:: Task instructions ::
Every line from the one containing "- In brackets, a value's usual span" to the one containing "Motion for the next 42" in the records below, both included, must be set down exactly, and no other line.

:: Available data ::
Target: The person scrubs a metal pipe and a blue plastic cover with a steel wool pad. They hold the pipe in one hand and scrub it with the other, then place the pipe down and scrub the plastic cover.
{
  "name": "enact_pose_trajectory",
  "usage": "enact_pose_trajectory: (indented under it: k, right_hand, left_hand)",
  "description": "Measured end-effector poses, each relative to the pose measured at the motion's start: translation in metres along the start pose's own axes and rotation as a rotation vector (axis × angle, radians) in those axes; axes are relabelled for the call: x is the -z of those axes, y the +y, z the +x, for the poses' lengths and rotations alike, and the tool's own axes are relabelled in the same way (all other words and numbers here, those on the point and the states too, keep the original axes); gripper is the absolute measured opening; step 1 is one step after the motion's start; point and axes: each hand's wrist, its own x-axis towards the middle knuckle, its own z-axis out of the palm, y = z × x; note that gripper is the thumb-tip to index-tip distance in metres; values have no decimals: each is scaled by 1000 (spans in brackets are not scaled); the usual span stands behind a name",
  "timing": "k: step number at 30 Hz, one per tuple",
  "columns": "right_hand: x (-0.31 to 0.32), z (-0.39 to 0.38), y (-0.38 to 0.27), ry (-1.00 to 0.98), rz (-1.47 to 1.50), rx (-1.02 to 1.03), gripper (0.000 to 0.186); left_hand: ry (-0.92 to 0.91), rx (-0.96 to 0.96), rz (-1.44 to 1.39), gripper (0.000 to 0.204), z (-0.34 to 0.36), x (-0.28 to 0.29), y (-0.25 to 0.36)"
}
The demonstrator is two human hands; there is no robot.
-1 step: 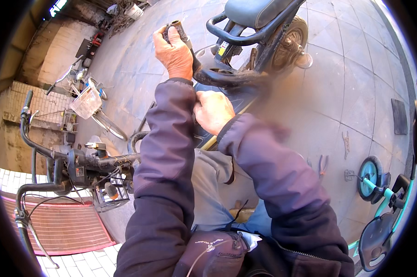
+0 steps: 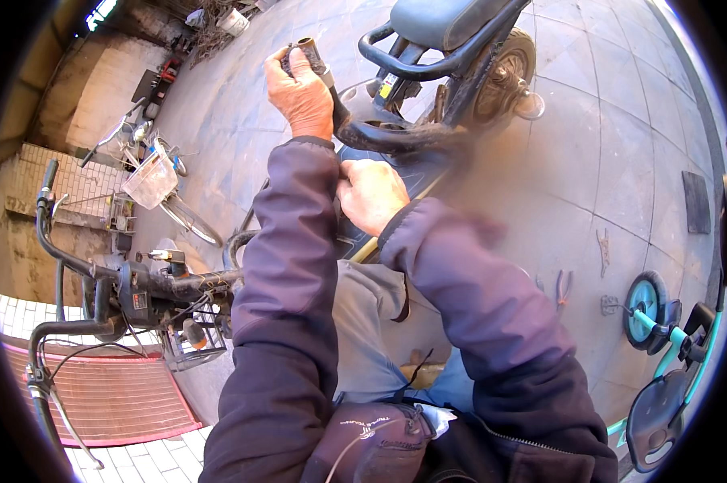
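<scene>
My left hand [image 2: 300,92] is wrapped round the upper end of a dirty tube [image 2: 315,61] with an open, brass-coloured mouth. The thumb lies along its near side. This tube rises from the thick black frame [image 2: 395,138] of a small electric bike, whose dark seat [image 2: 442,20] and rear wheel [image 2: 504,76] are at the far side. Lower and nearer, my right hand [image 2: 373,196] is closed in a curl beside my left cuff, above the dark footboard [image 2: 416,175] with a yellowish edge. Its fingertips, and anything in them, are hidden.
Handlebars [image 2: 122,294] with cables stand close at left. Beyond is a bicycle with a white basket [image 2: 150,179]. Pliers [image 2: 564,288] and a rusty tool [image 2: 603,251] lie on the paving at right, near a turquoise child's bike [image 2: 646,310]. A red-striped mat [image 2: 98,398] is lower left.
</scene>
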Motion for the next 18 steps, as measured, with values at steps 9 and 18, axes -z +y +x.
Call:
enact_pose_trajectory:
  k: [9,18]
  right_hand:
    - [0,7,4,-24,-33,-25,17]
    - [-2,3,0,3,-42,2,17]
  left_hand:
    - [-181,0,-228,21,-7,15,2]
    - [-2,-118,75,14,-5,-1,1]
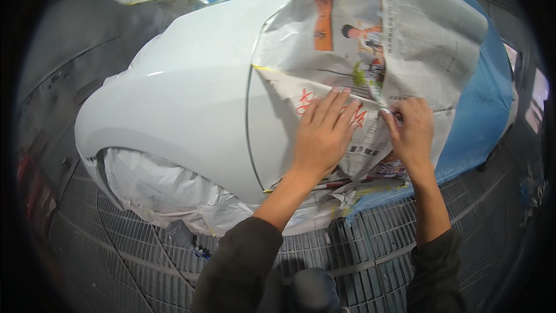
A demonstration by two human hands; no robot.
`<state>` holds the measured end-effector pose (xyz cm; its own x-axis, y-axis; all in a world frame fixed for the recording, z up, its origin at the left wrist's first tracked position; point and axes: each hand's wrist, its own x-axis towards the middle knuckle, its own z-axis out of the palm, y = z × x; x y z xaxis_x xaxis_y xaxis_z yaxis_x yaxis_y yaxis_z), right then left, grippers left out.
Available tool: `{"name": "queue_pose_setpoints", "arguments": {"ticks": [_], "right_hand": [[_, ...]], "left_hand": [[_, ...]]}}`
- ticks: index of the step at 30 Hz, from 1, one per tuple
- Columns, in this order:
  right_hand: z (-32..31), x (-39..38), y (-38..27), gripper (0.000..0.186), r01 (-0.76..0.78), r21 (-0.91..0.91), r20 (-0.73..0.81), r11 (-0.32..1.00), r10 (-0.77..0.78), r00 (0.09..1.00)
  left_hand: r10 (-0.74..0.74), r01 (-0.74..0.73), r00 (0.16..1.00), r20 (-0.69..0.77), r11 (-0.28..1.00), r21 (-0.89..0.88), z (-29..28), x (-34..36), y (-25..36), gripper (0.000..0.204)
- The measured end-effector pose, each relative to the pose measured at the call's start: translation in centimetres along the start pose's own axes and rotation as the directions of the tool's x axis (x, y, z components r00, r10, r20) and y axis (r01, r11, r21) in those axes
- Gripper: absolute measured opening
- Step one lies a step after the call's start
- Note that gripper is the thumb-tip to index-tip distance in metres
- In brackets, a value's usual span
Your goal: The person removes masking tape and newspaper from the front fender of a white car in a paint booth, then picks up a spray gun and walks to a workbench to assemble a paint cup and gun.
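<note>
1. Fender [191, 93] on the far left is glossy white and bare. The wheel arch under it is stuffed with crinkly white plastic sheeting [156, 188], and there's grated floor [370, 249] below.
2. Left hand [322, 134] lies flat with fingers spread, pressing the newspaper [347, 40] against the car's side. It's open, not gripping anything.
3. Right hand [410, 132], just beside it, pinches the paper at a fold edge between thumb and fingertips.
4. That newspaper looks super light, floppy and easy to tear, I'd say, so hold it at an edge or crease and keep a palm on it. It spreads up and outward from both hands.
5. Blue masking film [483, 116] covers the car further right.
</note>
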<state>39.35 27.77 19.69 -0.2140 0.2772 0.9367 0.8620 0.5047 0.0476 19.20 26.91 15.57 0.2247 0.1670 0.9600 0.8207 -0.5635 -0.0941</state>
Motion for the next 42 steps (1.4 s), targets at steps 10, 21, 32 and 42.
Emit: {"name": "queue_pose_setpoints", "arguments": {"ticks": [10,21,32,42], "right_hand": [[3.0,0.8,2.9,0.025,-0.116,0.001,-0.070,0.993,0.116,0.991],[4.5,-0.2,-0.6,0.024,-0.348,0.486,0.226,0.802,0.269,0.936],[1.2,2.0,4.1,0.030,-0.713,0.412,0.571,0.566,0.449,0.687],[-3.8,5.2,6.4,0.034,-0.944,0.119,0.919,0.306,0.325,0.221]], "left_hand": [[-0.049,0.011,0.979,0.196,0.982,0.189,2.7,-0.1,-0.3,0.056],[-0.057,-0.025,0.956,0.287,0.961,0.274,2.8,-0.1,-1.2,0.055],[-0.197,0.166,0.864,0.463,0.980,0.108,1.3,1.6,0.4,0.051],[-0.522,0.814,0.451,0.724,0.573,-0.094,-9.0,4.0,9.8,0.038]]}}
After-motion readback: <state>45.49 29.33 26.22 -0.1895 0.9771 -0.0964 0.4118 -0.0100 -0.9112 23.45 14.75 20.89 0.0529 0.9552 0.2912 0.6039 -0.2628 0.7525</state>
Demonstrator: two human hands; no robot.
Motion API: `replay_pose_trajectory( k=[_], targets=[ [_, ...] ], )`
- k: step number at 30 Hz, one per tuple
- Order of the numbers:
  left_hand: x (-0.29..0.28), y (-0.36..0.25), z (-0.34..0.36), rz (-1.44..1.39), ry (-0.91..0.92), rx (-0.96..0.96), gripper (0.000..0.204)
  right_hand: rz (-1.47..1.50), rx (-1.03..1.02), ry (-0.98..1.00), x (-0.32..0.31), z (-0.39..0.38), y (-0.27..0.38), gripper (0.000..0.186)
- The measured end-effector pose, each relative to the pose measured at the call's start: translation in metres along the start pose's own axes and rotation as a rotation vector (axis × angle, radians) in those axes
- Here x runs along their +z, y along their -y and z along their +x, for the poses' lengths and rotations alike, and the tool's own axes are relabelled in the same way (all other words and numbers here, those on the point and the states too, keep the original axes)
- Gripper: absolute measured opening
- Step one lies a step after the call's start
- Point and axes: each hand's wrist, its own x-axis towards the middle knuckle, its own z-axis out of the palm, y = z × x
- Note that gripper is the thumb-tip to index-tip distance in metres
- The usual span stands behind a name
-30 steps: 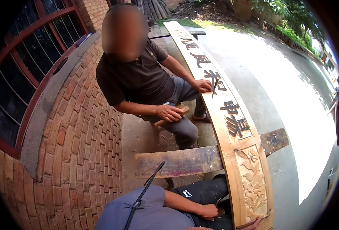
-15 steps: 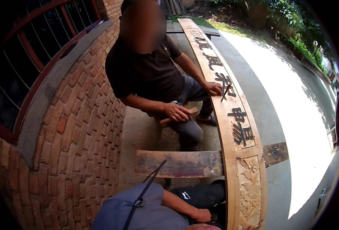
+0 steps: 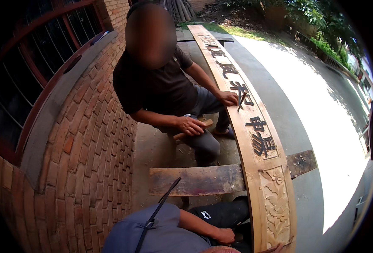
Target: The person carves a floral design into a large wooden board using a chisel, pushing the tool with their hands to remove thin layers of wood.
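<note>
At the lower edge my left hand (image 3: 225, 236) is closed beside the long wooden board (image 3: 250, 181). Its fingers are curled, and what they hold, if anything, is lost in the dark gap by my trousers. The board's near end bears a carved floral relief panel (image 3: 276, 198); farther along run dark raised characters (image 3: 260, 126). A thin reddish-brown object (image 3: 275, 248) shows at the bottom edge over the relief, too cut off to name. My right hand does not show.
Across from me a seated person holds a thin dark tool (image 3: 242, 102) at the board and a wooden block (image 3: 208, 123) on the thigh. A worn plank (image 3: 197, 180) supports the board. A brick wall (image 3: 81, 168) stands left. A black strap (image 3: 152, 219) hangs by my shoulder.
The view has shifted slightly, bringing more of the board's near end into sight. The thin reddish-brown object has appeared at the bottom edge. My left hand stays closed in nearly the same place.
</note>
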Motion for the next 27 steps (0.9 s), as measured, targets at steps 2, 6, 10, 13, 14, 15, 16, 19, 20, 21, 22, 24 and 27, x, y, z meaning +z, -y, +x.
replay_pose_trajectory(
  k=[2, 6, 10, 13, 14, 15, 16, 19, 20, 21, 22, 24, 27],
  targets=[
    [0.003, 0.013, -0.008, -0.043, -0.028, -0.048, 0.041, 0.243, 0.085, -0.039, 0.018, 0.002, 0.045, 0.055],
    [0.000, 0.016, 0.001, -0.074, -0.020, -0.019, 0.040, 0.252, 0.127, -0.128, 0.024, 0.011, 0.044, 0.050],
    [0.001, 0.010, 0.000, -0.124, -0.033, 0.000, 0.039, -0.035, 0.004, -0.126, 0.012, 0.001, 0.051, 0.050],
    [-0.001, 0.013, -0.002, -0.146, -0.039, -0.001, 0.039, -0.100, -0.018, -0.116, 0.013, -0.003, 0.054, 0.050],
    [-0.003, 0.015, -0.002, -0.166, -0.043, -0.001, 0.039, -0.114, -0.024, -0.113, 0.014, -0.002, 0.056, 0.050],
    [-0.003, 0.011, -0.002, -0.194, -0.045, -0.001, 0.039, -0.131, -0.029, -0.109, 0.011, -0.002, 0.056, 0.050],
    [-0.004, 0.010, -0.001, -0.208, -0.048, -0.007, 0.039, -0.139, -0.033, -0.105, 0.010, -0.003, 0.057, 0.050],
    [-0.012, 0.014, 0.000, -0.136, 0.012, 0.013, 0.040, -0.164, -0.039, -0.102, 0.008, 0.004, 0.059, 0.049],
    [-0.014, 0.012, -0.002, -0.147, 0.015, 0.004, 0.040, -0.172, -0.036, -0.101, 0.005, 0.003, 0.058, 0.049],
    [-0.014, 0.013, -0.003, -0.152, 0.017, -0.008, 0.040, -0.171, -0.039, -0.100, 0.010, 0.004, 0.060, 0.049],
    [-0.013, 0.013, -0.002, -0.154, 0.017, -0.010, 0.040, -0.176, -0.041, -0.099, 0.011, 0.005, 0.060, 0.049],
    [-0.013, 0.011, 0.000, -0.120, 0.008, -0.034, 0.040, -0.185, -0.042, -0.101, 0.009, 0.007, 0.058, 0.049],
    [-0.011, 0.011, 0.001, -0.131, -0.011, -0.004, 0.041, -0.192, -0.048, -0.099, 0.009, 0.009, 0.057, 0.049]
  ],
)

:: Answer for this exercise ::
- In brackets, a value's usual span
Your goal: The person removes masking tape and newspaper from the front fender of a white car in a paint booth, then picks up a spray gun and walks to a workbench to assemble a paint cup and gun.
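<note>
1. Fender [191, 93] on the far left is glossy white and bare. The wheel arch under it is stuffed with crinkly white plastic sheeting [156, 188], and there's grated floor [370, 249] below.
2. Left hand [322, 134] lies flat with fingers spread, pressing the newspaper [347, 40] against the car's side. It's open, not gripping anything.
3. Right hand [410, 132], just beside it, pinches the paper at a fold edge between thumb and fingertips.
4. That newspaper looks super light, floppy and easy to tear, I'd say, so hold it at an edge or crease and keep a palm on it. It spreads up and outward from both hands.
5. Blue masking film [483, 116] covers the car further right.
</note>
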<state>39.35 27.77 19.69 -0.2140 0.2772 0.9367 0.8620 0.5047 0.0476 19.20 26.91 15.57 0.2247 0.1670 0.9600 0.8207 -0.5635 -0.0941</state>
Motion for the next 42 steps (1.4 s), targets at steps 10, 21, 32 and 42.

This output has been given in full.